## YOUR INSTRUCTIONS
Every line from the beginning of the data through the line containing "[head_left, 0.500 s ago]" should be reproduced exactly, and no further lines should be output.

## Stored items from a collection
____________________

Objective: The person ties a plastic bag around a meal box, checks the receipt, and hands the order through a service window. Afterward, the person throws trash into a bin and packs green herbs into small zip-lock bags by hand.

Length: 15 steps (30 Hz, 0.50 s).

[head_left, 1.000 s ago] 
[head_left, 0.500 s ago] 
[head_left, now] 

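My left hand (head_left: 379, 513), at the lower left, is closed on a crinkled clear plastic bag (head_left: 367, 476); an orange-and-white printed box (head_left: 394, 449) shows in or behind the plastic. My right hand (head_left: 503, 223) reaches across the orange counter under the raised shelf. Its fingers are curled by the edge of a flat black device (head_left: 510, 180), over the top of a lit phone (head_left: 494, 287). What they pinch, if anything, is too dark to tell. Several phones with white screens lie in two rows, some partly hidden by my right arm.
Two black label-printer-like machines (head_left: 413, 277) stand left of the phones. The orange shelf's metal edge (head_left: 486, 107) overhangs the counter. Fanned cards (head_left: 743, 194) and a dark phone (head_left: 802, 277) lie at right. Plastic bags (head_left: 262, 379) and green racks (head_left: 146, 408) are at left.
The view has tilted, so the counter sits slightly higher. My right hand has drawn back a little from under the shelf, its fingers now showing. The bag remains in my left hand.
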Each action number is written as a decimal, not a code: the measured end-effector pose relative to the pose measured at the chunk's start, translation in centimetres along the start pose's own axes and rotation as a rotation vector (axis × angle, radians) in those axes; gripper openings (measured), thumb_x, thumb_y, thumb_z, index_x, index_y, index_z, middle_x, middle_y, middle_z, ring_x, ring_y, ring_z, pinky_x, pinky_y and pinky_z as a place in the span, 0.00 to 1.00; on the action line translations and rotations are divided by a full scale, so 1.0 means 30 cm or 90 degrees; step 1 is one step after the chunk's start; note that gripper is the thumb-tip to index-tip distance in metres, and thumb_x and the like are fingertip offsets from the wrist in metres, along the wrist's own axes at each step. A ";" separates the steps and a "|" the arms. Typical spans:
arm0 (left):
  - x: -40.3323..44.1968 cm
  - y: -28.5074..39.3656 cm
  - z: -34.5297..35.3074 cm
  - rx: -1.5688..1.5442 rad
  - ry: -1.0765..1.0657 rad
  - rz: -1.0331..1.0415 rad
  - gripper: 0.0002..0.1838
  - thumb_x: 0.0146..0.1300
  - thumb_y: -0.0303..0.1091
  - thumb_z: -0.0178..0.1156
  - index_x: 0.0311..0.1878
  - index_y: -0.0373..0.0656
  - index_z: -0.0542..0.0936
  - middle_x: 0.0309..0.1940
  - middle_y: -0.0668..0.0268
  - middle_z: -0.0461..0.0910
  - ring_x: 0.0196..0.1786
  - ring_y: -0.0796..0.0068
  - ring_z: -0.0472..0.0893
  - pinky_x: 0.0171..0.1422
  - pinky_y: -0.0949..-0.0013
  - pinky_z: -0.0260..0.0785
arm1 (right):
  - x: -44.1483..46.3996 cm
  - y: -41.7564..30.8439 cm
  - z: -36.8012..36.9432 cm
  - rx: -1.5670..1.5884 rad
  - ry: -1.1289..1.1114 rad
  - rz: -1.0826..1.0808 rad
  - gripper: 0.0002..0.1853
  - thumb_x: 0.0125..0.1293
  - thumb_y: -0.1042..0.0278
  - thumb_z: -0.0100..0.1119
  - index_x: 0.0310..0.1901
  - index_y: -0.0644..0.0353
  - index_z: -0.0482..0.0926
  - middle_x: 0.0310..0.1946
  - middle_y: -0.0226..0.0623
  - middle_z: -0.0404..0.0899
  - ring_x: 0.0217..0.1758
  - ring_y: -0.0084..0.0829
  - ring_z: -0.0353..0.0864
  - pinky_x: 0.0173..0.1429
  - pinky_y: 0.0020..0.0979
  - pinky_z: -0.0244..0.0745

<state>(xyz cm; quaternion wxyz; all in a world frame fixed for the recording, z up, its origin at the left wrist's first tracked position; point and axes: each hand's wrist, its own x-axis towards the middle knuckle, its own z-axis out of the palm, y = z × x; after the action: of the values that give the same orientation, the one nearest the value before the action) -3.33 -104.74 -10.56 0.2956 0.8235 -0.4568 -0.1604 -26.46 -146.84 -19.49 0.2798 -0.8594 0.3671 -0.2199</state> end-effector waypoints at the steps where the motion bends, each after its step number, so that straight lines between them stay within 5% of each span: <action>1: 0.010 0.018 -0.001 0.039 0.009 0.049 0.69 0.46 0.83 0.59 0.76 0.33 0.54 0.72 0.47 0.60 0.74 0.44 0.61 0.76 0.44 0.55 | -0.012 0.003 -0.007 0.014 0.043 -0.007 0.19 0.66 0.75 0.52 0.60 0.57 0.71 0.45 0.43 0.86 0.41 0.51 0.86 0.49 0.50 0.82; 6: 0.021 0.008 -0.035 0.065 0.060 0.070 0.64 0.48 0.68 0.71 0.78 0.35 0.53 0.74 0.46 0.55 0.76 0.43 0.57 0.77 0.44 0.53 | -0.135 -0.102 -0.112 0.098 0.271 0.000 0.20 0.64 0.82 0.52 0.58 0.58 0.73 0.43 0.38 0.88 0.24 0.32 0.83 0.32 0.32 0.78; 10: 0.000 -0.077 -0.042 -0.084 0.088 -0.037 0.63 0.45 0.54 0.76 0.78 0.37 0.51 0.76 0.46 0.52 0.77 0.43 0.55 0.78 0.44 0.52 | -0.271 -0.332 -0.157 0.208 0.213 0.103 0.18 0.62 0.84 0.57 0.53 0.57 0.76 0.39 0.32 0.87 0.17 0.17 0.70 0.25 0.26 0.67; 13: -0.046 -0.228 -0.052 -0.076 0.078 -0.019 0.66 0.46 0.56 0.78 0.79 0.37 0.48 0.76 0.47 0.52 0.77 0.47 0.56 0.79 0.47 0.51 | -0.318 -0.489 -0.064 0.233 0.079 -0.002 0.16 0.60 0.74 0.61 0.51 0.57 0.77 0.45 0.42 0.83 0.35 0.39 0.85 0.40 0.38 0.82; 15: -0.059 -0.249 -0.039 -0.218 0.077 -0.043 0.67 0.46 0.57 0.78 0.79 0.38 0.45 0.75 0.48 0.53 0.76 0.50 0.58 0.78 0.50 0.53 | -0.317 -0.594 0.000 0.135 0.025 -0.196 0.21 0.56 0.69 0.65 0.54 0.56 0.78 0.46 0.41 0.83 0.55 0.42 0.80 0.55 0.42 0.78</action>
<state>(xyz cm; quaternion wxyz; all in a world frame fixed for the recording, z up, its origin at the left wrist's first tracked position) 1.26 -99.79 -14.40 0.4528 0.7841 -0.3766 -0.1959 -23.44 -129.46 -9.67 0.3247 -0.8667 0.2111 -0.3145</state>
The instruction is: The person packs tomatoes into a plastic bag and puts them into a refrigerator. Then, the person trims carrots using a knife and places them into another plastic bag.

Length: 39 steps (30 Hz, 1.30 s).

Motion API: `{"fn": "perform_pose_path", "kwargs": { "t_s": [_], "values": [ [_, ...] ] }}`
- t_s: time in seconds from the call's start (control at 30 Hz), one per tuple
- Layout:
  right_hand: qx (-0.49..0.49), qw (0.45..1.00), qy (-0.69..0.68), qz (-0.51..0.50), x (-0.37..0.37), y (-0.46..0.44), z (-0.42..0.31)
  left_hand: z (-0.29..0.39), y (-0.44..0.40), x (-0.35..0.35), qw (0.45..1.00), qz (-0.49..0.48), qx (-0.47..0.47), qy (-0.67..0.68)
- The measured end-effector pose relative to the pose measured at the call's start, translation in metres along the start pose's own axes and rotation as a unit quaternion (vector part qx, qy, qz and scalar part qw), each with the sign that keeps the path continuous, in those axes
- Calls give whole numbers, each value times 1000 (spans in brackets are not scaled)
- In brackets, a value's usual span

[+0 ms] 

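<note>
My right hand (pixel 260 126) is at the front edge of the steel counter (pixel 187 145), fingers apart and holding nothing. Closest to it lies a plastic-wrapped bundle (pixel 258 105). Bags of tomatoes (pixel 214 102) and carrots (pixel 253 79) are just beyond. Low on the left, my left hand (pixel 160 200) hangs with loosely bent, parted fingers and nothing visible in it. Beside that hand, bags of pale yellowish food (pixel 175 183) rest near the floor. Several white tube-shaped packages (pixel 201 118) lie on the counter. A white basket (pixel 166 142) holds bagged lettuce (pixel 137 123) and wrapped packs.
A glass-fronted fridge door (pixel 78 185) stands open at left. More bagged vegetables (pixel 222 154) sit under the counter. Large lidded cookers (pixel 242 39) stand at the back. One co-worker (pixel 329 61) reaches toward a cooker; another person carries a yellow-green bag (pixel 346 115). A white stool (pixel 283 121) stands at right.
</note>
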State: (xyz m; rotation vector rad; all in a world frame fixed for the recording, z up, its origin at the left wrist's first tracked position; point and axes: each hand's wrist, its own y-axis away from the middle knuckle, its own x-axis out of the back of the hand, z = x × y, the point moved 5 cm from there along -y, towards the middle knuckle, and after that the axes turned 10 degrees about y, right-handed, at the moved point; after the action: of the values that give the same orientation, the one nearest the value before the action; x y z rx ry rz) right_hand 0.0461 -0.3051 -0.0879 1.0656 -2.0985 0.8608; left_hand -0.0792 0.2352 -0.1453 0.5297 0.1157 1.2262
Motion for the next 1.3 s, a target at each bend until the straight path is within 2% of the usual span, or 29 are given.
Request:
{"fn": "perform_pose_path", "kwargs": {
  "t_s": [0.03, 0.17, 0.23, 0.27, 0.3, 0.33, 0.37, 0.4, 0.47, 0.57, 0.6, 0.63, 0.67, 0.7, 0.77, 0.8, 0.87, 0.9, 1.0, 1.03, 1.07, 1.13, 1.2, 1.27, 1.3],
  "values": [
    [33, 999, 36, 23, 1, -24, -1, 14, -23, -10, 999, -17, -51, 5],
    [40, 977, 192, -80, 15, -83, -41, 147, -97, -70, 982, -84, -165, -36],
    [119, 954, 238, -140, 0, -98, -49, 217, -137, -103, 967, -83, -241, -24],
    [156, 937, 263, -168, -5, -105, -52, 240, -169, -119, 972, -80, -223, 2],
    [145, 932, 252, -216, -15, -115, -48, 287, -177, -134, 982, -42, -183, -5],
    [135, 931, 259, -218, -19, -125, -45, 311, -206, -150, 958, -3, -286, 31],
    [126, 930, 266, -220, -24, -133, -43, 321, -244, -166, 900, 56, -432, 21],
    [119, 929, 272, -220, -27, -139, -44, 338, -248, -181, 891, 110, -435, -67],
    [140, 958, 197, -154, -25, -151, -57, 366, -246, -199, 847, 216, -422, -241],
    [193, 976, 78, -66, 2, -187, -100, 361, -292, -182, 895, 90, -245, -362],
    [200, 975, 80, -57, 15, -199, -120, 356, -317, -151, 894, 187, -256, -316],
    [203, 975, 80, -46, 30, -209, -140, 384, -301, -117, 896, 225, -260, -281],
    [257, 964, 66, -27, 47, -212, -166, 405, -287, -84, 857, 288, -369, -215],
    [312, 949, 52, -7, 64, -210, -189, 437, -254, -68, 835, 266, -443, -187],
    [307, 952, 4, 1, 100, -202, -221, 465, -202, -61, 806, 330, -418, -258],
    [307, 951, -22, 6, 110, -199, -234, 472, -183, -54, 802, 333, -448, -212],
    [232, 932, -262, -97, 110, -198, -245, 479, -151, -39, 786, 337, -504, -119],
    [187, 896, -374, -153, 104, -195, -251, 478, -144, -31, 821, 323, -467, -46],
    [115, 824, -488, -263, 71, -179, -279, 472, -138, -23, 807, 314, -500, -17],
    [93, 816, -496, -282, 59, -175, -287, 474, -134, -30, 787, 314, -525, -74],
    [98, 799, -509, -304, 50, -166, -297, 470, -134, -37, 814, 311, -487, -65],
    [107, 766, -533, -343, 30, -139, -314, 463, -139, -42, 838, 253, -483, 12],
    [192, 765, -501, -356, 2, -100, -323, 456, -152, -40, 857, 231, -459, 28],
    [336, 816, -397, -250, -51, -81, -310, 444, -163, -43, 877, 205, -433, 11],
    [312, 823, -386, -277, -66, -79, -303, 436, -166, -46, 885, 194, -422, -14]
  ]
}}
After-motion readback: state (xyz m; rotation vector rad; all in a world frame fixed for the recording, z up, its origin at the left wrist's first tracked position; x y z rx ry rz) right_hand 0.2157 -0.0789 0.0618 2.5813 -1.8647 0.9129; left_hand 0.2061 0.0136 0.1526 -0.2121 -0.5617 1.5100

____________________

## THE COMPLETED TASK
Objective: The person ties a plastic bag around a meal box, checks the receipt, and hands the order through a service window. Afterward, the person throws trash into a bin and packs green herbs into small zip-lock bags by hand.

Length: 15 steps (30 Hz, 0.50 s).

[head_left, 1.000 s ago] 
[head_left, 0.500 s ago] 

No additional output will be produced.